Bitcoin (BTC) miners appear to be selling large amounts of BTC once again. Data from CryptoQuant shows that the BTC Miners’ Position Index — a metric tracking the ratio of BTC leaving miners’ wallets — achieved a three-year high. This trend indicates that miners are likely selling BTC on over-the-counter (OTC) or spot exchanges.
On Dec. 10, two large miner-linked Bitcoin transactions were spotted right as the Miner’s Position Index abruptly spiked to levels unseen since 2017, according to data from CryptoQuant.
First, around 800 BTC moved to Binance, which is worth $14.5 million. Second, 11,852 BTC moved to an unknown cold wallet, which is equivalent to $215.9 million.
Not a good short-term signal for Bitcoin
Miners typically sell Bitcoin through spot or OTC exchanges. When a sell-off occurs on spot exchanges, it could intensify the near-term selling pressure on BTC. The impact on BTC price is not as immediately felt when miners sell on OTC exchanges since they are directly selling to buyers.
According to Ki Young Ju, the CEO of CryptoQuant, miners sold “a lot” of Bitcoin on Dec. 10. Although Ki remains optimistic about the price of BTC heading into January, he explained that this is a potentially worrying trend in the foreseeable future. He said:
“Obviously, miners are selling $BTC a lot today. I’m still long, but this is not a good signal in the short-run.”
Other analysts asked Ki whether miners are selling enough Bitcoin to have a considerable effect on the near-term price trend of BTC. In response, Ki noted that albeit the total outflow is not significantly large, the miner outflow is still relatively high compared to the last few days. He added:
“The total outflow is not that big, but it’s relatively increasing compared to past days. Also, the number of outflow txns is unusually high today. The miner-to-exchange flow seems small for now, so I stick to my long. I hope those outflows are OTC deals.”

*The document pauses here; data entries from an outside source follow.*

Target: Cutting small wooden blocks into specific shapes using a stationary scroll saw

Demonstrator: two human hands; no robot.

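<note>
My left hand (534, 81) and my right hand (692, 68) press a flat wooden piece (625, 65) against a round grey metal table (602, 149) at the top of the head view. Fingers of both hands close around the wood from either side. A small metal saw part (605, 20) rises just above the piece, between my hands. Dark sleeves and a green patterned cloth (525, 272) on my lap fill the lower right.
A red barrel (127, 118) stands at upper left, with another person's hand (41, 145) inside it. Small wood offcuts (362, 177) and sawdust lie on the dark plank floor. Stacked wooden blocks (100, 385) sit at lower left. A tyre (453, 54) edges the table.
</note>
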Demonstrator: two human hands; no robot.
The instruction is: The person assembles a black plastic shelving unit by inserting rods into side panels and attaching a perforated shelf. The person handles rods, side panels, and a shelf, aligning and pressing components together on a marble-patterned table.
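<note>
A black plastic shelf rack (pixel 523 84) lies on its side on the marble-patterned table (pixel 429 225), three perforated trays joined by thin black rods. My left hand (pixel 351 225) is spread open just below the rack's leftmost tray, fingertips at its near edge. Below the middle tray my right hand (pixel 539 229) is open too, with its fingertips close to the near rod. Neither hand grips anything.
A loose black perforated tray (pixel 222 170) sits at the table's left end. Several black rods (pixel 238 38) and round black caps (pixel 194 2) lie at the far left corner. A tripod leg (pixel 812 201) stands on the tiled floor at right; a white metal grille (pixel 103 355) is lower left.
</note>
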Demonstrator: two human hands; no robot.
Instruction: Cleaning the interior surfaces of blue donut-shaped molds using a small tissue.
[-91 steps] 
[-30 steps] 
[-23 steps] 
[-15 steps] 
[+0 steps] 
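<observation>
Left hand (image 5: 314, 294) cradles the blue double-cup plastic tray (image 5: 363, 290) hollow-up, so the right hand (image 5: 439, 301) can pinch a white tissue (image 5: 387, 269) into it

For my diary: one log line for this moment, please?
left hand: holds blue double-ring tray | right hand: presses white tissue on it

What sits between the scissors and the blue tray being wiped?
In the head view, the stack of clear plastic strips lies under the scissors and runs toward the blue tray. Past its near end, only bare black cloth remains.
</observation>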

Miners can place significant selling pressure on Bitcoin especially if large amounts are collectively sold on exchanges. However, in the medium to long term, the accumulation of BTC by institutions could offset the sell-off.
Why this isn’t so concerning in the medium term
In May, Cointelegraph reported that the Grayscale Bitcoin Trust (GBTC) had been accumulating more Bitcoin than mined.
In recent months, Grayscale has continued adding to its reserves to pass $10 billion Assets Under Management. If this trend remains intact, it can help offset the selling pressure from miners and whales in the short to medium terms.
In October, Dan Tapiero, the co-founder of 10T Holdings, said Bitcoin could also face a potential supply crisis as a result.
SHORTAGES of #Bitcoin possible.
Barry's @Grayscale trust is eating up btc like there is no tomorrow.
If 77% of all newly mined turns into 110%, it's lights out.
Non-miner supply will get held off mkt in squeeze.
Shorts will be dead. Price can go to any number. pic.twitter.com/4S4TrLNH8J
— Dan Tapiero (@DTAPCAP) October 14, 2020
Miners could cause a short-term Bitcoin pullback, but BTC repeatedly failed to surpass the $19,600 resistance level. Hence, an argument could be made that the sell-off from miners comes during a period when investors already anticipated a sharp correction.
Moreover, on-chain indicators such as the low exchange inflows and Bitcoin exchange reserves at the lowest level since August 2018 could also offset near-term bearishness and prevent BTC from dropping further to $16,000 and possibly lower.